As if he’s spent the last minute bottling it up, Salim immediately bursts into laughter. “I remember looking at my dad, like, ‘what were you smoking?’ But at the same time, he’s got that cheeky grin – it was all part and parcel of the story.”
“That just really sticks to me, because I remember the way he would tell it, I’d be so enamoured,” he explains. “Then as soon as he said the whole blade of grass thing, there was a moment of being like, ‘ah, okay, now you’re playing with me’. Because obviously his father did the same thing with him!”
As a result, Zau is a mix of Bantu culture – its protagonist goes on a quest to become a nganga just like Salim’s grandfather was – and Salim’s own story of loss. While grief is a universal emotion, we discuss the fact that everyone can experience it differently, and whether that makes Zau’s story easier or harder to relate to.

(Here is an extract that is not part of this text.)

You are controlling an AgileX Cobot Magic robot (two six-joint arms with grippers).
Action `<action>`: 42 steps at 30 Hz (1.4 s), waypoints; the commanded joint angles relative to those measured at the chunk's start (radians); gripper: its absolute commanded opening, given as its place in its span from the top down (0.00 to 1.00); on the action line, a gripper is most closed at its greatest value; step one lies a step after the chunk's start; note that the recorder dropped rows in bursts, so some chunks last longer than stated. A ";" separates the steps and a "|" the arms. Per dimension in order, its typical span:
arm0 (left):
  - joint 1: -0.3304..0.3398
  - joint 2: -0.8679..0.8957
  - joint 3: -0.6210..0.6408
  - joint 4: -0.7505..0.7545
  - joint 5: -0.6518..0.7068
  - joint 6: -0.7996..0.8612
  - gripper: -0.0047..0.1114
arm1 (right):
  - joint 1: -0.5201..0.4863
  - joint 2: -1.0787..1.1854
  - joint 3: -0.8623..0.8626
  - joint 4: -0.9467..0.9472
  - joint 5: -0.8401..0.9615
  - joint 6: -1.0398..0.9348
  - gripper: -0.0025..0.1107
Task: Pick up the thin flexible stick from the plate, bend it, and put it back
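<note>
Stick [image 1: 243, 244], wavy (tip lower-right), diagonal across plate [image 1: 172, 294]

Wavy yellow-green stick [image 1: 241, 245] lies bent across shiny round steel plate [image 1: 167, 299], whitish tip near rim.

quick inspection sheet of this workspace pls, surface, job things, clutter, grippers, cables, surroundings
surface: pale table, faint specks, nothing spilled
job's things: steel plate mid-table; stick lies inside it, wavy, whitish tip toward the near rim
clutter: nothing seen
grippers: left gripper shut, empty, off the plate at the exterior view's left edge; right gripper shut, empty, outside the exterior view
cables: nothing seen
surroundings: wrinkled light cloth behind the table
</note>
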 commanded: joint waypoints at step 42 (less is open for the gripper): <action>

“The beauty of art is that you, the viewer, are reacting to it from your own perspective and putting your own ideas on it,” he says. “That’s what helps. I can’t relate [to] a kid fighting a giant lightning bug, but I can understand where he’s coming from. You can find a moment, or place, and remember being like that.”
Originally, Salim wanted Zau to send the message that it’s “OK to not be OK”. While that’s still true, he now hopes to encourage more people to tell their own stories as well. Salim points to critically acclaimed metroidvania games Dead Cells and Ori And The Blind Forest, both of which were massive inspirations to him – and says that he wants Zau to have a similar impact.
It’s an idea that he’s been thinking about more, lately. When we ask him what he’d rather be remembered as – an actor or developer – he says: “What I’m aiming to be is the guy who opened the door for other storytellers,” Salim says. Before its first game has even launched, he’s already planned out Tales Of Kenzera in the same way that Marvel, which announces its films years ahead of their release, does. Importantly, Salim also wants to get creators and writers from other cultures involved. “The idea of being able to open the door, like, ‘hey, come on in – I want to hear your stories’, that’s what I want to be remembered for.”
‘Tales of Kenzera: Zau’ is out April 23, 2024 for Nintendo Switch, PC, Playstation 5 and Xbox Series X|S.